Exercise prompt
The reply should hold only the lines below beginning at the one with "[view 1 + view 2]" and ending at the one with "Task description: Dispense", copied exactly, with every picture left out.

━━━━━━━━━━━━━━━━━━━━

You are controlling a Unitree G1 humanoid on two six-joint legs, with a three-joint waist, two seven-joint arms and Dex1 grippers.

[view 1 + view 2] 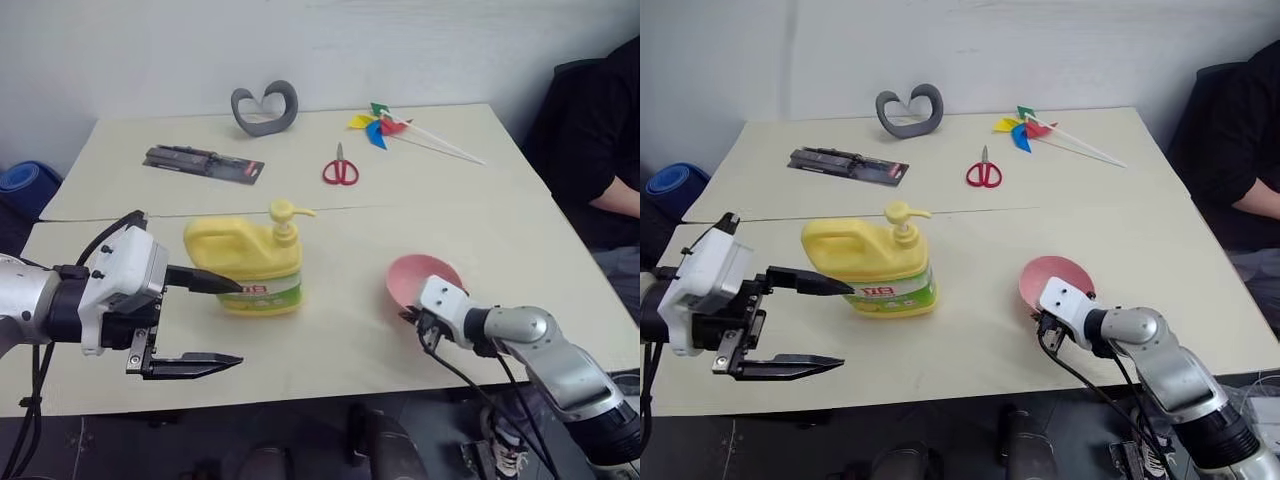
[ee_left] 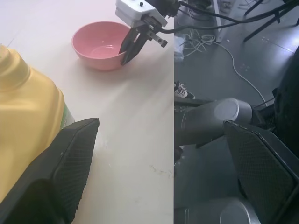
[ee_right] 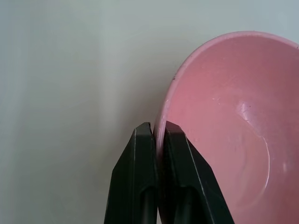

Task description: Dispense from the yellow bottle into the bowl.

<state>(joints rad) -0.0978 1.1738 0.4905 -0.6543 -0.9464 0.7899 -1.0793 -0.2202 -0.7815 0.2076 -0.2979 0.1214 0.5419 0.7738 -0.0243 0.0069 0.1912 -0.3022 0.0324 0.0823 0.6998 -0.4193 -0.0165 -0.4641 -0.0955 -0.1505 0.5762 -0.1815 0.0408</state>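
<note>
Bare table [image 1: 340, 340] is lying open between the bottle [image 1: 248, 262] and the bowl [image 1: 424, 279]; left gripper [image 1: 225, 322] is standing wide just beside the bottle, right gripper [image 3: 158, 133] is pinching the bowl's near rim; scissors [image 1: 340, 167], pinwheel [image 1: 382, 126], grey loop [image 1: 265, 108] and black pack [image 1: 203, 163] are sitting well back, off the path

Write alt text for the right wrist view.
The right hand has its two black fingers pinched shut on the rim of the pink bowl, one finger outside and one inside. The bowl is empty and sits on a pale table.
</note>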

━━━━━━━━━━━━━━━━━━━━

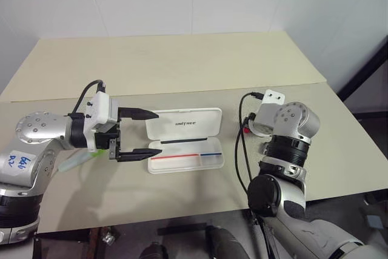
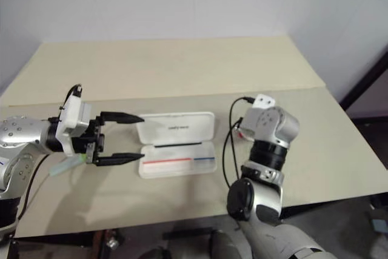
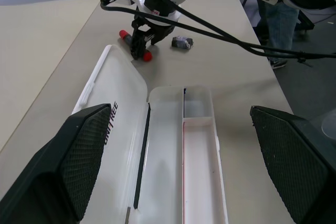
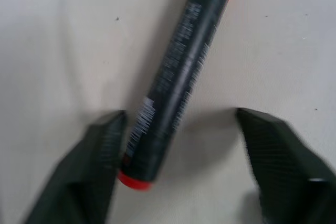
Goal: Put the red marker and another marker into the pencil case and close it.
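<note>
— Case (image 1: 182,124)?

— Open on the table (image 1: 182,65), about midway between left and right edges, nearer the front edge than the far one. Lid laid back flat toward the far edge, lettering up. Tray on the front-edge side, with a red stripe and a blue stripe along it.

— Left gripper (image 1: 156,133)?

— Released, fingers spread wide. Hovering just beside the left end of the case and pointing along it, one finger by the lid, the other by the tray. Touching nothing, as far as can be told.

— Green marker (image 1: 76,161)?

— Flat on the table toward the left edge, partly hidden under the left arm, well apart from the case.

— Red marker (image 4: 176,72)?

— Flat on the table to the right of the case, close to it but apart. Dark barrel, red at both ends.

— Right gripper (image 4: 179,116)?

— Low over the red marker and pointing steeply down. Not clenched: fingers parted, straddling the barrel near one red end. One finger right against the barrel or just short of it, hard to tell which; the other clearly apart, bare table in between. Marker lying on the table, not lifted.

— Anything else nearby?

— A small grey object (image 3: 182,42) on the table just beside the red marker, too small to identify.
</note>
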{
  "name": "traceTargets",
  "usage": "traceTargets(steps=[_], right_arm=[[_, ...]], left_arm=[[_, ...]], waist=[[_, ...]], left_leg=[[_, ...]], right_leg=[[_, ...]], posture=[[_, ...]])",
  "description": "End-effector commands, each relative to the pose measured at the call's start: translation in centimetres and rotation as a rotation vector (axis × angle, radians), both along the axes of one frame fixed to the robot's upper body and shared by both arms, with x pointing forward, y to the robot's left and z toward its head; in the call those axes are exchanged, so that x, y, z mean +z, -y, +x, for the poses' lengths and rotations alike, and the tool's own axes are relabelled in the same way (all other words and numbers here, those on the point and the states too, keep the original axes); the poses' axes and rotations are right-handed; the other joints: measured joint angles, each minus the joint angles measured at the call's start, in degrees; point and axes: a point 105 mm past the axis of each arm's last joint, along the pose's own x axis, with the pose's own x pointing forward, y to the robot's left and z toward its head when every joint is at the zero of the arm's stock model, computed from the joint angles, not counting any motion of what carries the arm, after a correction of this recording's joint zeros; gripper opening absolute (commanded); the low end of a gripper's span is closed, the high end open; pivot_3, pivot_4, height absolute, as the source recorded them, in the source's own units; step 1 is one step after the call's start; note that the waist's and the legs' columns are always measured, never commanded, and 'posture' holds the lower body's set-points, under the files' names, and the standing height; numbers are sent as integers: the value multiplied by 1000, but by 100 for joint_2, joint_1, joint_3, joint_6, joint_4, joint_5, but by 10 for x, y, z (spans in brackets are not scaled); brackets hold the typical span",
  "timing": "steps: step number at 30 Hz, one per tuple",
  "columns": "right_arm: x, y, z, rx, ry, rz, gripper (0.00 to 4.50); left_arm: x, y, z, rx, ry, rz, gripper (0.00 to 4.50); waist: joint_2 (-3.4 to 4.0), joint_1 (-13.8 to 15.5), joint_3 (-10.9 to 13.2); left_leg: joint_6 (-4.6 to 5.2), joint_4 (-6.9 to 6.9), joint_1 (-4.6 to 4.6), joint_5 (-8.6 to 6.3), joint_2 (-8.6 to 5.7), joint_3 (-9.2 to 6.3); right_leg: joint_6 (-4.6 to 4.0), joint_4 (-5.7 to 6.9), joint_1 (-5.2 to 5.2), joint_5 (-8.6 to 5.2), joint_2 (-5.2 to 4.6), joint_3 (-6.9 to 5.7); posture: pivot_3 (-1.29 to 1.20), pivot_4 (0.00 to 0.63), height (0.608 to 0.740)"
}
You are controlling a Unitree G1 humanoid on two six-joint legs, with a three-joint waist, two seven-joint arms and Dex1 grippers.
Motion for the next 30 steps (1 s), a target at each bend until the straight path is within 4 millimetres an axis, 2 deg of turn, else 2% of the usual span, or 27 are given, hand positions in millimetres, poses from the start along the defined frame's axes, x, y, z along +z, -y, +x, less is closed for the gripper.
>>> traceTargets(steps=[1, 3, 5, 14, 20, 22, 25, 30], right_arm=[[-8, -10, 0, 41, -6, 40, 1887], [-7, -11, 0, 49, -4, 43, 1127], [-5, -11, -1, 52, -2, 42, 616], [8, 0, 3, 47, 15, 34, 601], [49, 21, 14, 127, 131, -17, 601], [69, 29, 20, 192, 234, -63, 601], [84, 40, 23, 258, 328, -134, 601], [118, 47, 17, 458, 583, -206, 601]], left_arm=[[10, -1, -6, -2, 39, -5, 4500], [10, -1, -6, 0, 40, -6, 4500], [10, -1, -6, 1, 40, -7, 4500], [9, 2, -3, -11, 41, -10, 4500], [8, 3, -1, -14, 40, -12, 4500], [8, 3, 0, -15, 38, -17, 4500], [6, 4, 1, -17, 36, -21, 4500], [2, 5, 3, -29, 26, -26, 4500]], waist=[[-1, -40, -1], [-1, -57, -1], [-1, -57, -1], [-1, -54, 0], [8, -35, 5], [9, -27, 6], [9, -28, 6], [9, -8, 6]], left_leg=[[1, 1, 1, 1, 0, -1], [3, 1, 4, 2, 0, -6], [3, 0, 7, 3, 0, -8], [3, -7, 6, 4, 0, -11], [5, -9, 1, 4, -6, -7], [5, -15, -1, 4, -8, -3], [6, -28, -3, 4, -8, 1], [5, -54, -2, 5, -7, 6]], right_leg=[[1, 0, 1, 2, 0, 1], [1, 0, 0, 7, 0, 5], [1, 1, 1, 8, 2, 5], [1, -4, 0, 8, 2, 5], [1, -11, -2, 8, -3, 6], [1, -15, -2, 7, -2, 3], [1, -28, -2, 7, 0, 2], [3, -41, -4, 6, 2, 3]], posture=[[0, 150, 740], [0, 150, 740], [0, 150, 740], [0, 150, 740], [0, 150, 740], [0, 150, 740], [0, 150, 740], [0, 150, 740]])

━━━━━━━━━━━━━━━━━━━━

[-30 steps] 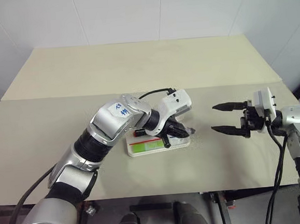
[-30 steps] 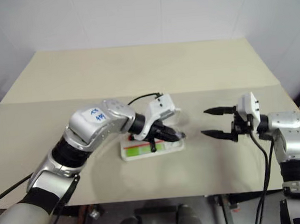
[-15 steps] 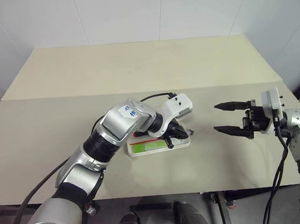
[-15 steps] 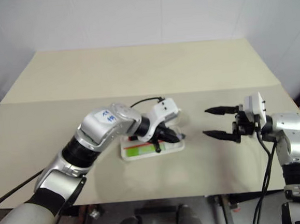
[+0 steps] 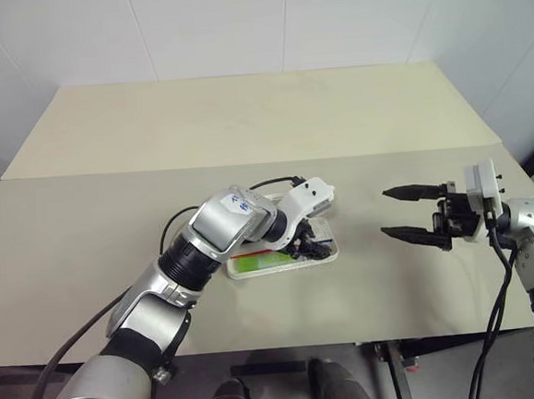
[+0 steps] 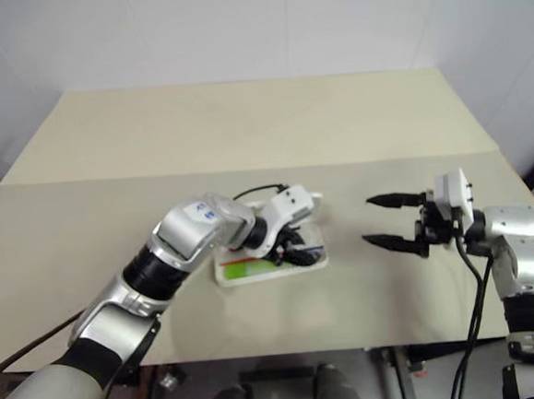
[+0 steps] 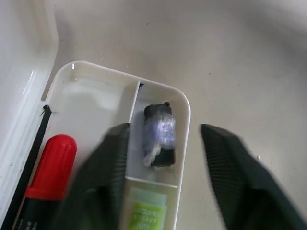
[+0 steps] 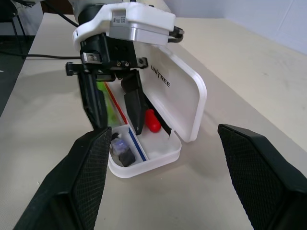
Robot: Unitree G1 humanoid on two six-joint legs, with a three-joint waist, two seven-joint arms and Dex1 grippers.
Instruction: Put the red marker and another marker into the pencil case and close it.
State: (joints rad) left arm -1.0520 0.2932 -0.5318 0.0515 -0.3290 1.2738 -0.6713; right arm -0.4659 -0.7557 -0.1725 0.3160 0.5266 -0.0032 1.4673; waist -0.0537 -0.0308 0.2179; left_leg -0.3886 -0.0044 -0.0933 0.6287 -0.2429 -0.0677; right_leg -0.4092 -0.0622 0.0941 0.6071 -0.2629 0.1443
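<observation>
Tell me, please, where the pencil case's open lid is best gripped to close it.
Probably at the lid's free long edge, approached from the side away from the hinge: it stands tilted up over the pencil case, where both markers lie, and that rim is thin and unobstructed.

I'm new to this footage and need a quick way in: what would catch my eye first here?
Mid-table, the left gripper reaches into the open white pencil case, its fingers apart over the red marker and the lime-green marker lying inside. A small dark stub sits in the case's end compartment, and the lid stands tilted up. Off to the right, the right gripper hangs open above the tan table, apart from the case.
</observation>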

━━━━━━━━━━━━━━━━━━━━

Response to this exercise
[view 1 + view 2] 
[ee_left] 
[ee_right] 

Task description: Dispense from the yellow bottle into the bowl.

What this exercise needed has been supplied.